Otherwise, if not, I will let you follow the grand wisdom of BGM.

#### BGM

##### TS Contributor
Yes it depends on the intention of OP.

If he wants to compare the mean/median of the two population, then it is hypothesis testing;

If he wants to calculate the probability based on a theoretical model, he will follow my approach;

If he wants to have an estimation of the probability that which of the next observation is larger, based on the current observation of two set of data, then it also require to estimate the parameter first.

#### AJ Laura

##### New Member
Thanks All. I guess i was not good at explaining.
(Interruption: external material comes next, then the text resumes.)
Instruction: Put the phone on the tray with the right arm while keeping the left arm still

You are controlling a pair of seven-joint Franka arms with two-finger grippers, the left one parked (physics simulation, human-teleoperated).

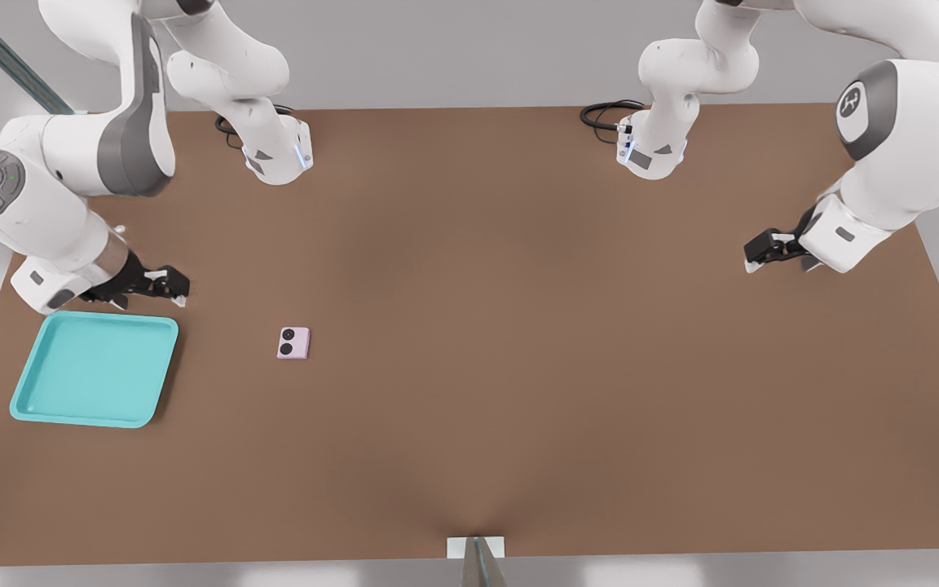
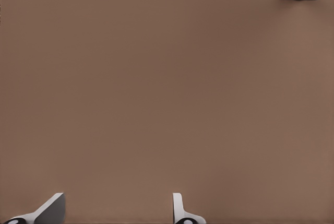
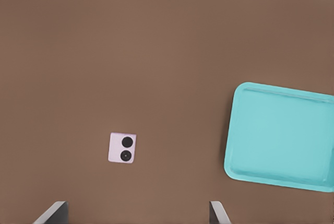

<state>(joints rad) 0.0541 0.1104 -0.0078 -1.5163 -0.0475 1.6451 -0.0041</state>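
Phone lies flat; right arm's gripper hovers beyond tray, seemingly spread.

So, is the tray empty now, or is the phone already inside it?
Empty. The tray shows only bare turquoise floor; the phone lies on the table beside it, apart. The gripper hovers open behind the tray, holding nothing.

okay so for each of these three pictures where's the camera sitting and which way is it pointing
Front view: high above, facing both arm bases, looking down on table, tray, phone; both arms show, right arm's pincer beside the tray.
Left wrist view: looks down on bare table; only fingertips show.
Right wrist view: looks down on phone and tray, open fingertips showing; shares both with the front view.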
Assuming my two sets of data follow a normal curve with a different medians and Std Dev's I was just trying to figure out if there was a way to determine what the probability is that a random point in Set A will be be greater then a random point in Set B. My goal was to say (and I know this is not entirely correct) "From this data, a random number from, Set B is higher then Set A, x% of the time". It sound like it can be done mathematically but perhaps not done easily through excel or my similar tools.

#### hlsmith

##### Less is more. Stay pure. Stay poor.
Read a description of the Wilcoxon Rank Sum test and see if this is close to what you want to do.